In the entries below, the word "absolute" appears on some lines. Copy each of those lines.

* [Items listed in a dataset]
══════════════════════════════

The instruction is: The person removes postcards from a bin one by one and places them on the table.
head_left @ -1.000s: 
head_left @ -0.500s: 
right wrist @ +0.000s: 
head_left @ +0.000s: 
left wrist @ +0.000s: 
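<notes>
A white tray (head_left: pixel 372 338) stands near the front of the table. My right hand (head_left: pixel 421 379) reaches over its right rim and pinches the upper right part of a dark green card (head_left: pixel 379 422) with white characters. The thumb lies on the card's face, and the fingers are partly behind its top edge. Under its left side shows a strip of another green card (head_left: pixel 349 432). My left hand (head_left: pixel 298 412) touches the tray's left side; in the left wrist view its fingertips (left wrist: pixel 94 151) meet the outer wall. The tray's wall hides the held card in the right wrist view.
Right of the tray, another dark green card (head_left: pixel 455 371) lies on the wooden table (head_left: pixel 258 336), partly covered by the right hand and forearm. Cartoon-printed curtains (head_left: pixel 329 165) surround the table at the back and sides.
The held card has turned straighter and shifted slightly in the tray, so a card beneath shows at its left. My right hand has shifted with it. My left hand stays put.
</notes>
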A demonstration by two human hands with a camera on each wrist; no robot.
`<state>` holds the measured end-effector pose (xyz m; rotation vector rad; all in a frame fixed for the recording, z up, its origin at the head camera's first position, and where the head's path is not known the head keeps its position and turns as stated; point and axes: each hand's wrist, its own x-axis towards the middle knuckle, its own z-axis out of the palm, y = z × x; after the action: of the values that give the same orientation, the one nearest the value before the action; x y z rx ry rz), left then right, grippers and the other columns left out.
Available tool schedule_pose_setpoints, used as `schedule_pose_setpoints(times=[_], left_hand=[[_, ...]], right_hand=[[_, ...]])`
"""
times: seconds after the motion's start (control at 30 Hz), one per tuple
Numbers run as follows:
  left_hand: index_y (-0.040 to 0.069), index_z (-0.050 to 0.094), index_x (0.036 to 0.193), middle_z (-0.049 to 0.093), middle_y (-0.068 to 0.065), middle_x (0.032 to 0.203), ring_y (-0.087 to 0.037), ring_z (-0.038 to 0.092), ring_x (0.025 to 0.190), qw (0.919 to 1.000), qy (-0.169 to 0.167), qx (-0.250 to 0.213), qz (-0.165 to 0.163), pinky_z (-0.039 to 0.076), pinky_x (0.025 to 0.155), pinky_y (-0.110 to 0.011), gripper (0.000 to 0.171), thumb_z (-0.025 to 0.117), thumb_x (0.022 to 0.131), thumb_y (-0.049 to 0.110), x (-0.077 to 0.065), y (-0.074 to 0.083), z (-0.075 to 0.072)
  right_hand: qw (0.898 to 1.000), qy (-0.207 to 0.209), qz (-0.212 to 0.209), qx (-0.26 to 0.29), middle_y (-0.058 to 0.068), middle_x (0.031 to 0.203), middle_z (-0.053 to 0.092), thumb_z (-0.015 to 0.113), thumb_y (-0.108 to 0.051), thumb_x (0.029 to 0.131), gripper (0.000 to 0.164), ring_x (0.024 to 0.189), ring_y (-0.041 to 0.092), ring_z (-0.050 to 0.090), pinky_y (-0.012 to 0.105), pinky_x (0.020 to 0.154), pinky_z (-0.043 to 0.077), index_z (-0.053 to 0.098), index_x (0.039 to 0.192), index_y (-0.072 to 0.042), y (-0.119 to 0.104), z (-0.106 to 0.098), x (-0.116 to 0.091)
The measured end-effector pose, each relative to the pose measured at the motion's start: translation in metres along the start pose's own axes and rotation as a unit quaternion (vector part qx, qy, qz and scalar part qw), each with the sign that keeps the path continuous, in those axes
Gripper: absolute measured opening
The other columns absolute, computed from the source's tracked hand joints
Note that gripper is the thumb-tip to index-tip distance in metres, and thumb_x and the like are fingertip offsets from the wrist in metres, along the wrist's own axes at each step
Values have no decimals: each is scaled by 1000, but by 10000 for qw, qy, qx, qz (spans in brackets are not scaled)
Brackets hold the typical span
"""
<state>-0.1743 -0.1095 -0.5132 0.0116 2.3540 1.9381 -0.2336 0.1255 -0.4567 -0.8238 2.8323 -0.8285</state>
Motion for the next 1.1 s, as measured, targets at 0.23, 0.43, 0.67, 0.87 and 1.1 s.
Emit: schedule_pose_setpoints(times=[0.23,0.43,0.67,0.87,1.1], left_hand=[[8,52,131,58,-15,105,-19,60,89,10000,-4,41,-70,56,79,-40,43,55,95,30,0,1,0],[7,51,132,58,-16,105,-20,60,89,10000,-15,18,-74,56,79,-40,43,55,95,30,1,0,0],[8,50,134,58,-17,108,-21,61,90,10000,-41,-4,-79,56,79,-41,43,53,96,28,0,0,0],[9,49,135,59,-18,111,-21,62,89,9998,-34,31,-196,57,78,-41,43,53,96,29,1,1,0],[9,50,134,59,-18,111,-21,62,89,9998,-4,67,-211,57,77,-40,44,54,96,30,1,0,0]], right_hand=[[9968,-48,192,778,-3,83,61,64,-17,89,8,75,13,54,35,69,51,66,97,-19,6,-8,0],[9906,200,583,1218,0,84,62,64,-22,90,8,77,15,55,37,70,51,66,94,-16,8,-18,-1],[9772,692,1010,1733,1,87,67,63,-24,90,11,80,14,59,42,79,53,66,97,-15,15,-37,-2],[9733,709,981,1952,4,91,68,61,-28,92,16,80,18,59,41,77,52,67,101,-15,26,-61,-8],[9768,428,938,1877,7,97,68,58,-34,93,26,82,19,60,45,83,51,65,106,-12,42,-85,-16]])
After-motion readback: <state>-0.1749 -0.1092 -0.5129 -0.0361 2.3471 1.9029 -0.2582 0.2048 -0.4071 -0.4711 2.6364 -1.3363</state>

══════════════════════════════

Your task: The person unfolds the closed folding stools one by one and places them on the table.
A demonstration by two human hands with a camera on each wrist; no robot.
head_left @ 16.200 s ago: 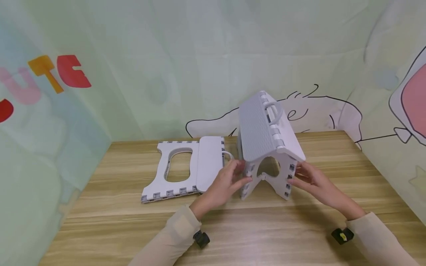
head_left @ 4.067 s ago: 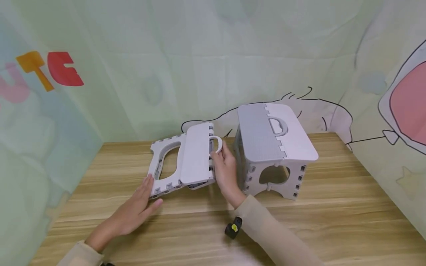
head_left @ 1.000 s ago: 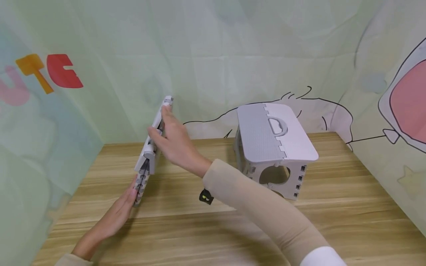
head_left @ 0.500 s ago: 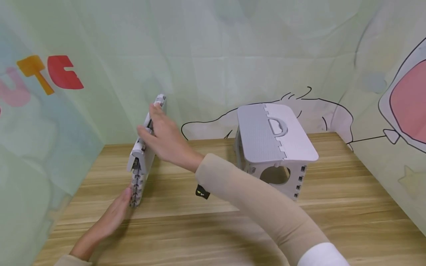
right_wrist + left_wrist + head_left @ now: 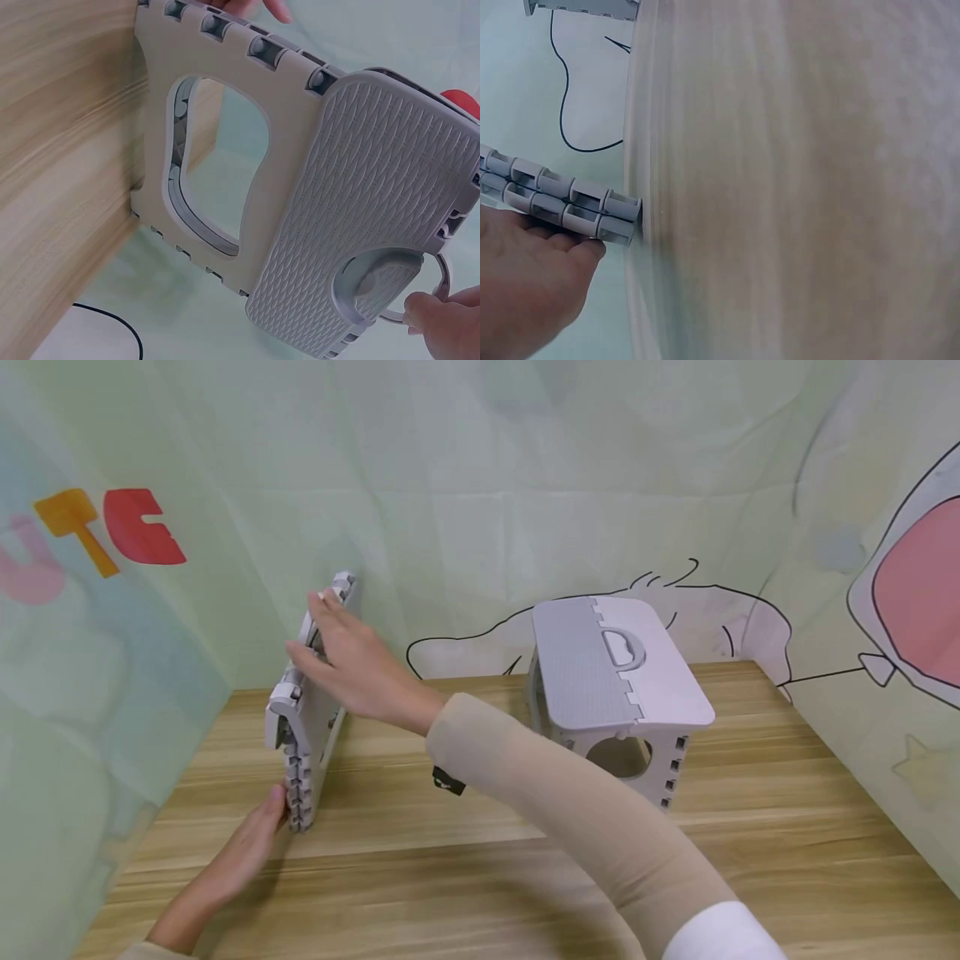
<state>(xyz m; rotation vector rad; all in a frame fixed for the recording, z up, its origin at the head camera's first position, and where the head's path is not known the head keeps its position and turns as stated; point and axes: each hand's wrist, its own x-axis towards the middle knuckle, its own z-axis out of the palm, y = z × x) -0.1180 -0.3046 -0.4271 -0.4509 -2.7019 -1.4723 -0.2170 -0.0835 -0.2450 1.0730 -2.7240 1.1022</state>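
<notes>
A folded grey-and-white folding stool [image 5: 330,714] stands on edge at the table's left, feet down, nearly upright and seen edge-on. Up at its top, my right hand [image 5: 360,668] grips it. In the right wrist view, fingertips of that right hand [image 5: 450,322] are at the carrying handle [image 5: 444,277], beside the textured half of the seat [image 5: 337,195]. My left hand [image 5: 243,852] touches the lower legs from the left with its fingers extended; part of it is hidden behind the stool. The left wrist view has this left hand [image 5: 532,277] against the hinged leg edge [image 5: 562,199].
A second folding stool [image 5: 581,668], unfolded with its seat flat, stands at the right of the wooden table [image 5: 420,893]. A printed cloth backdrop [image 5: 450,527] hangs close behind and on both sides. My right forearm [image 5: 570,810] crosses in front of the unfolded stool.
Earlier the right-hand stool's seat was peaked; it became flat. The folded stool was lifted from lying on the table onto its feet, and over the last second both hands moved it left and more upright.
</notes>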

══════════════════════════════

* [RESULT OF THE EXERCISE]
Gripper: absolute measured opening
The other columns absolute, computed from the source's tracked hand joints

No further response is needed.